--- GIVEN DATA Enclosed Below ---

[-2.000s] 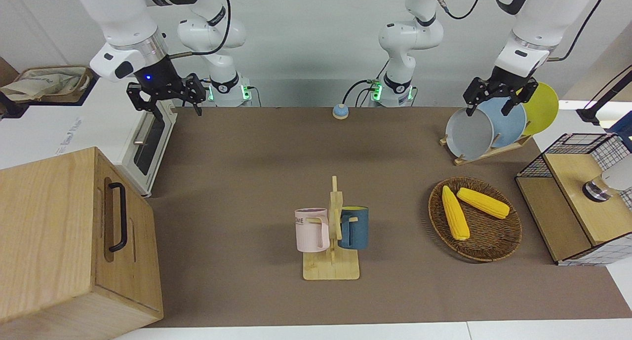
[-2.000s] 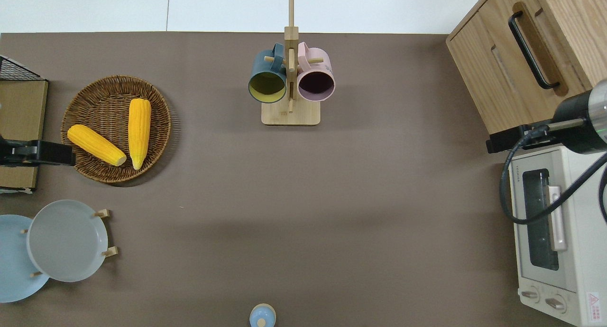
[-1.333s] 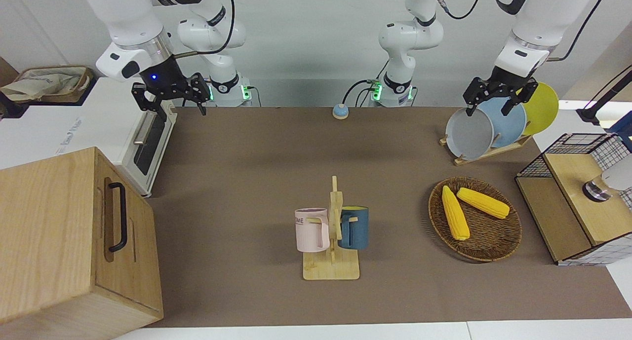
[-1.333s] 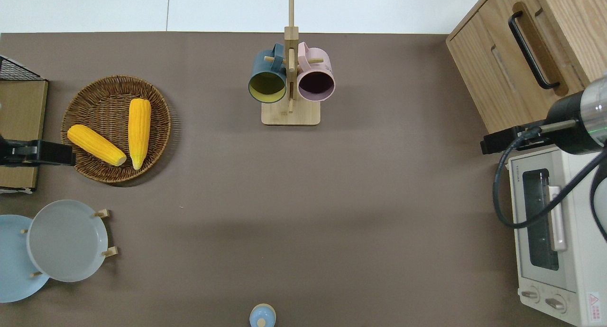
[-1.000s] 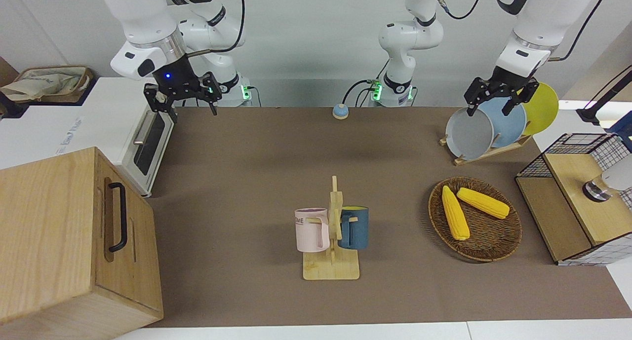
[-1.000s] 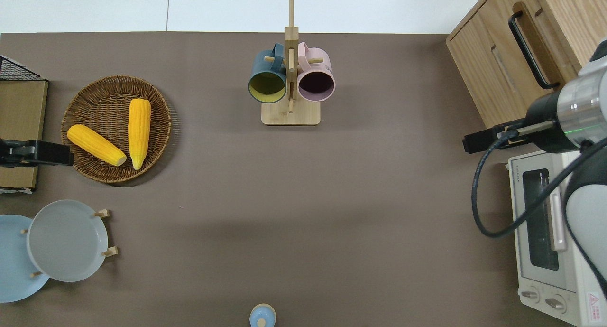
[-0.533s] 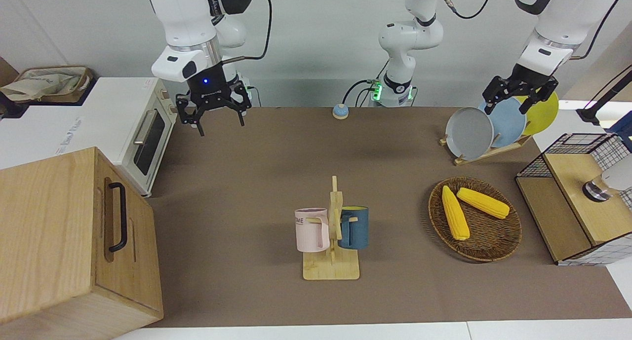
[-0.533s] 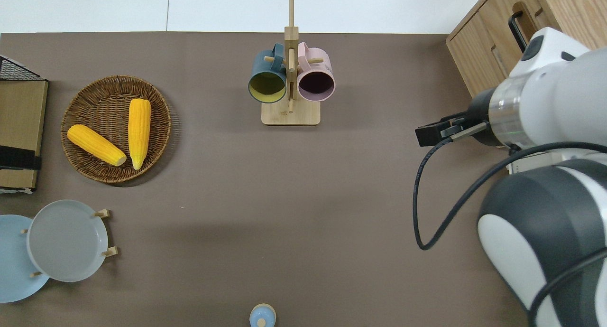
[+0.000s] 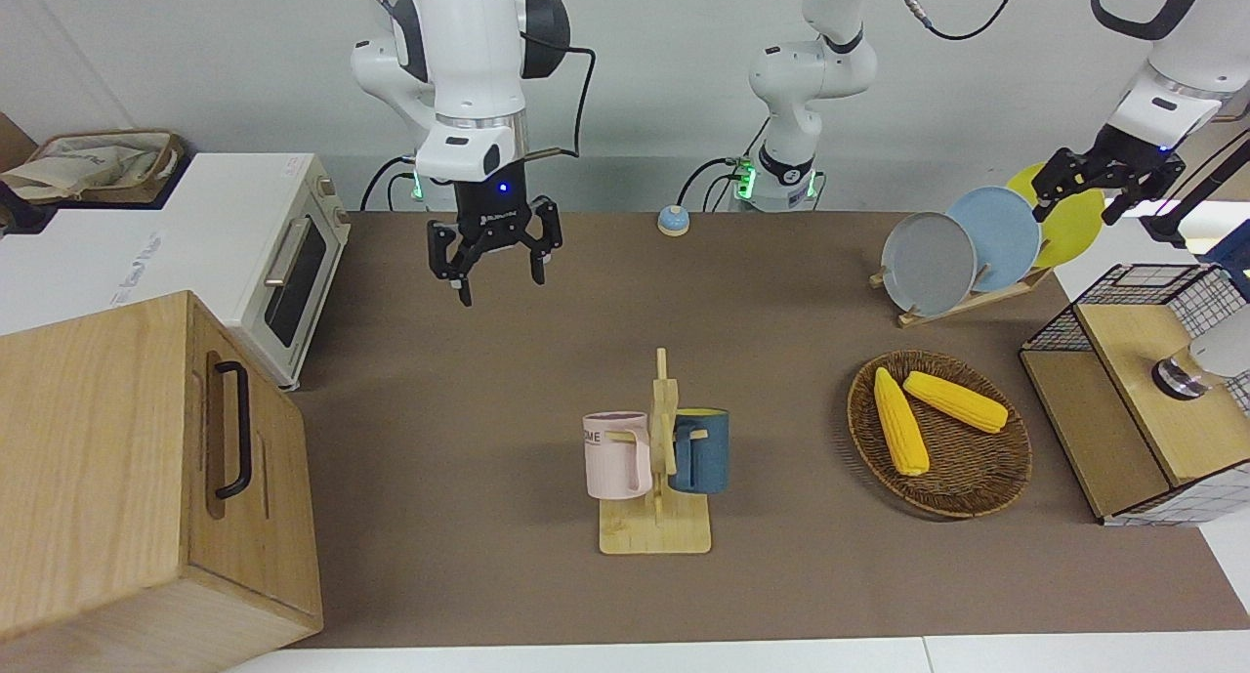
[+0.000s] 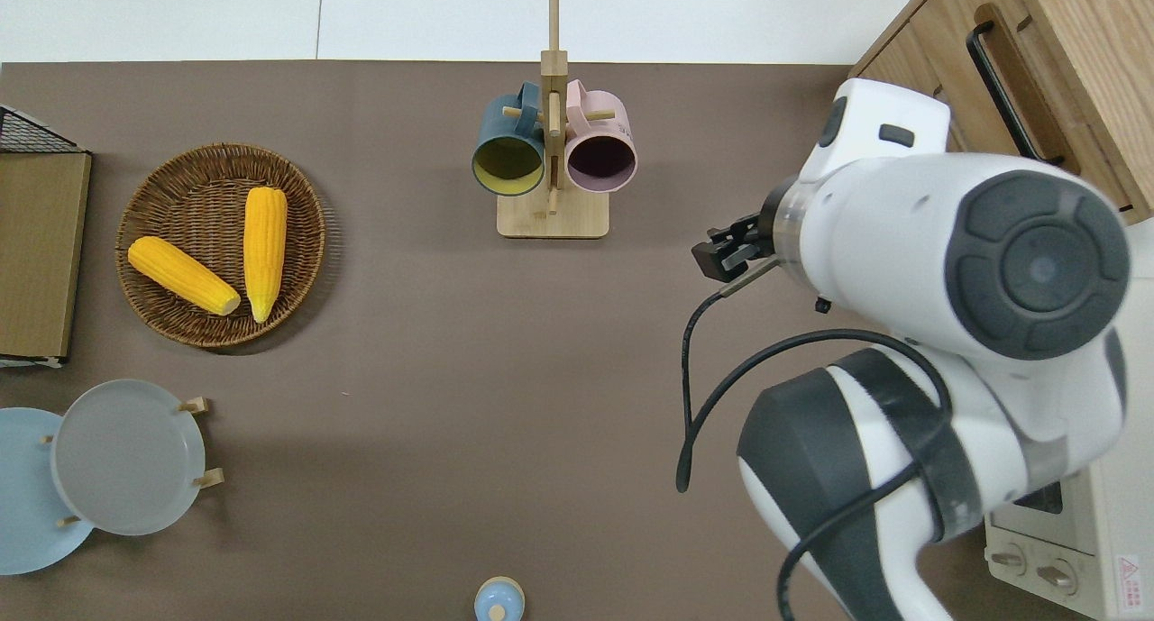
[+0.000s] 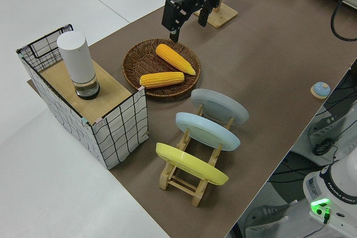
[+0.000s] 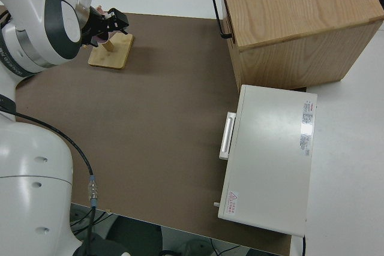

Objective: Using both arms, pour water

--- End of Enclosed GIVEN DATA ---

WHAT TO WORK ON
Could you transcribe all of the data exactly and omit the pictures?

OUTPUT
[-2.000s] 
[-2.000s] 
[-1.333s] 
[-1.333s] 
[-1.000s] 
[-1.000s] 
[-0.533s] 
[-0.533s] 
[+0.000s] 
[+0.000s] 
[+0.000s] 
[+0.000s] 

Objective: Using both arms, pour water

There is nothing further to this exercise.